# TASK GOAL
Reproduce, exactly and only, the lines of the data that follows from the one containing "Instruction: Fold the" down to the one containing "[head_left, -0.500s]", without pictures.
=== INFORMATION SHOWN ===
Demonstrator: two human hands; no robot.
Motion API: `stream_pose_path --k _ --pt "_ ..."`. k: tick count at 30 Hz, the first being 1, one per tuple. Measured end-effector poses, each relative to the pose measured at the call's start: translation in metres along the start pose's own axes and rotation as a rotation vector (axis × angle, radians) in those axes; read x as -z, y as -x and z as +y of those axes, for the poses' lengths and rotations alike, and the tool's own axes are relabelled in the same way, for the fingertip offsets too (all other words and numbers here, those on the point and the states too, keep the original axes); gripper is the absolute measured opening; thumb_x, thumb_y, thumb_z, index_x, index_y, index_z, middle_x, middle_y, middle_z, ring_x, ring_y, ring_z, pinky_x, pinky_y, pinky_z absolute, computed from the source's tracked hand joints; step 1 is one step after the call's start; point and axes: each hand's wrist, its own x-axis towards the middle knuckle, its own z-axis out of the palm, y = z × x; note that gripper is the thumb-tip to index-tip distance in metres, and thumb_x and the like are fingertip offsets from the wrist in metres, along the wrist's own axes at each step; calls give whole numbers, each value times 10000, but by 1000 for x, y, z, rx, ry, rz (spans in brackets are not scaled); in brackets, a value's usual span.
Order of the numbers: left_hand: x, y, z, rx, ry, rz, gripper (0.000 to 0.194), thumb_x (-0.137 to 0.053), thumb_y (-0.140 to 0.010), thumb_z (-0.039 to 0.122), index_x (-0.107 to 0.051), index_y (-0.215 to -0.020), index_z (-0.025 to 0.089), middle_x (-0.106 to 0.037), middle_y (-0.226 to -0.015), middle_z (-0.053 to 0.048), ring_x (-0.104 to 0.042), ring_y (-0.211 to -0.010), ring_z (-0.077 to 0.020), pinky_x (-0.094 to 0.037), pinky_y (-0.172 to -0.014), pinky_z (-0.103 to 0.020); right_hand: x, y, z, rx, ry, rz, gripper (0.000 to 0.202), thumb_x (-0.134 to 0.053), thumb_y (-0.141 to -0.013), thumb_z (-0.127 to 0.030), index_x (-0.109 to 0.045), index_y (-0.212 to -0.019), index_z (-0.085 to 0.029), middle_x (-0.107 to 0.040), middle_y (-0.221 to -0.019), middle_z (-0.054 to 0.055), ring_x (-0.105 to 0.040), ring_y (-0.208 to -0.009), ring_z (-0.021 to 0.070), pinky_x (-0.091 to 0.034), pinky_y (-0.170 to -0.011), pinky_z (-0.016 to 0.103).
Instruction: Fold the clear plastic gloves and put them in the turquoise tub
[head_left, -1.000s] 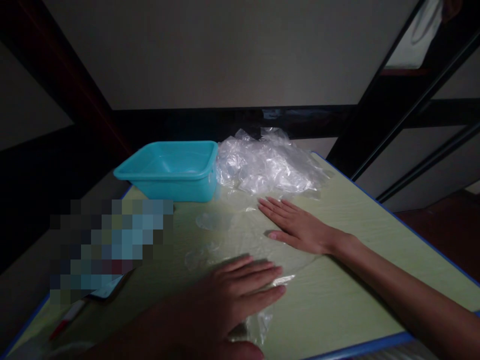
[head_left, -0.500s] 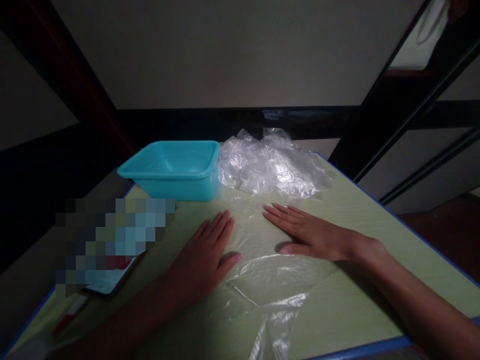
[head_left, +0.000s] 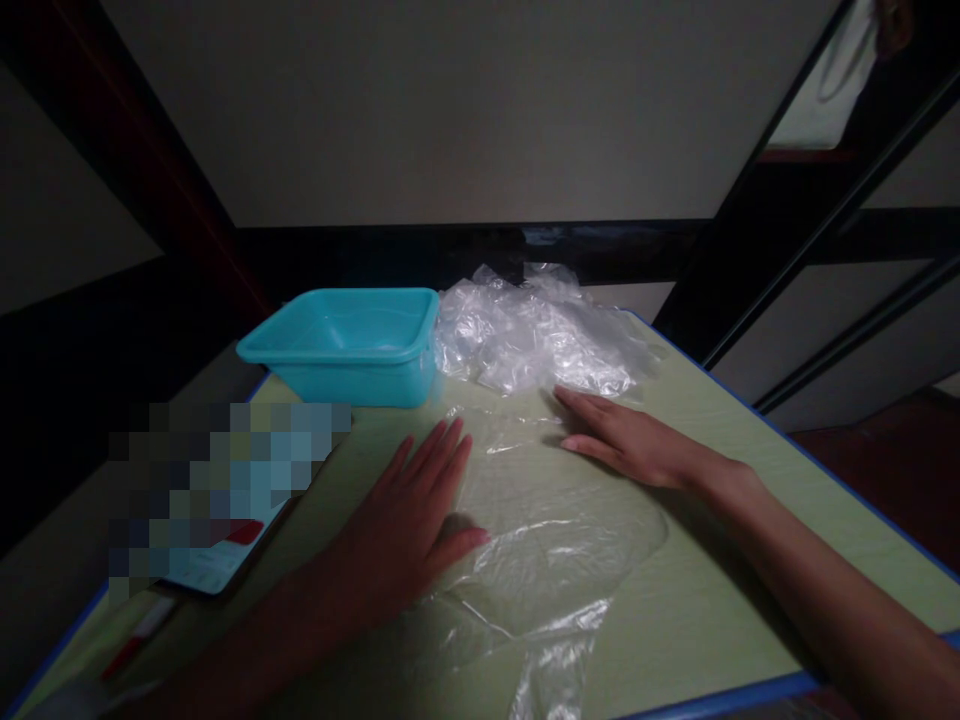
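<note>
A clear plastic bag (head_left: pixel 555 540) lies spread on the pale green tabletop, its narrow crinkled end reaching toward the near edge. Along the bag's left side, my left hand (head_left: pixel 412 520) is open and palm down, fingers apart and the thumb over the film. At the upper right of the bag is my right hand (head_left: pixel 637 435), also open, with fingers stretched out and thumb apart. Its fingertips come near a heap of crumpled clear plastic bags (head_left: pixel 540 330). Neither hand holds anything. Whether the right palm touches the film, I cannot tell.
A turquoise plastic basin (head_left: pixel 345 375) stands at the back left, beside the heap. Left of my left hand lies a partly blurred-out flat device (head_left: pixel 217 570), with a red and white pen (head_left: pixel 139 635) near it. The table (head_left: pixel 750 600) has a blue edge; a wall rises behind.
My right hand has shifted away from me and slightly right, rising off the middle of the bag. My left hand stays nearly in place, with its fingers a little more raised.
</note>
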Motion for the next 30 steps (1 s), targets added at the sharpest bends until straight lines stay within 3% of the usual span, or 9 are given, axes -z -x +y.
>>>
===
# REPLY TO THE TASK
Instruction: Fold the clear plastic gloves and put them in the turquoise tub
[head_left, -1.000s] 
[head_left, -0.500s] 

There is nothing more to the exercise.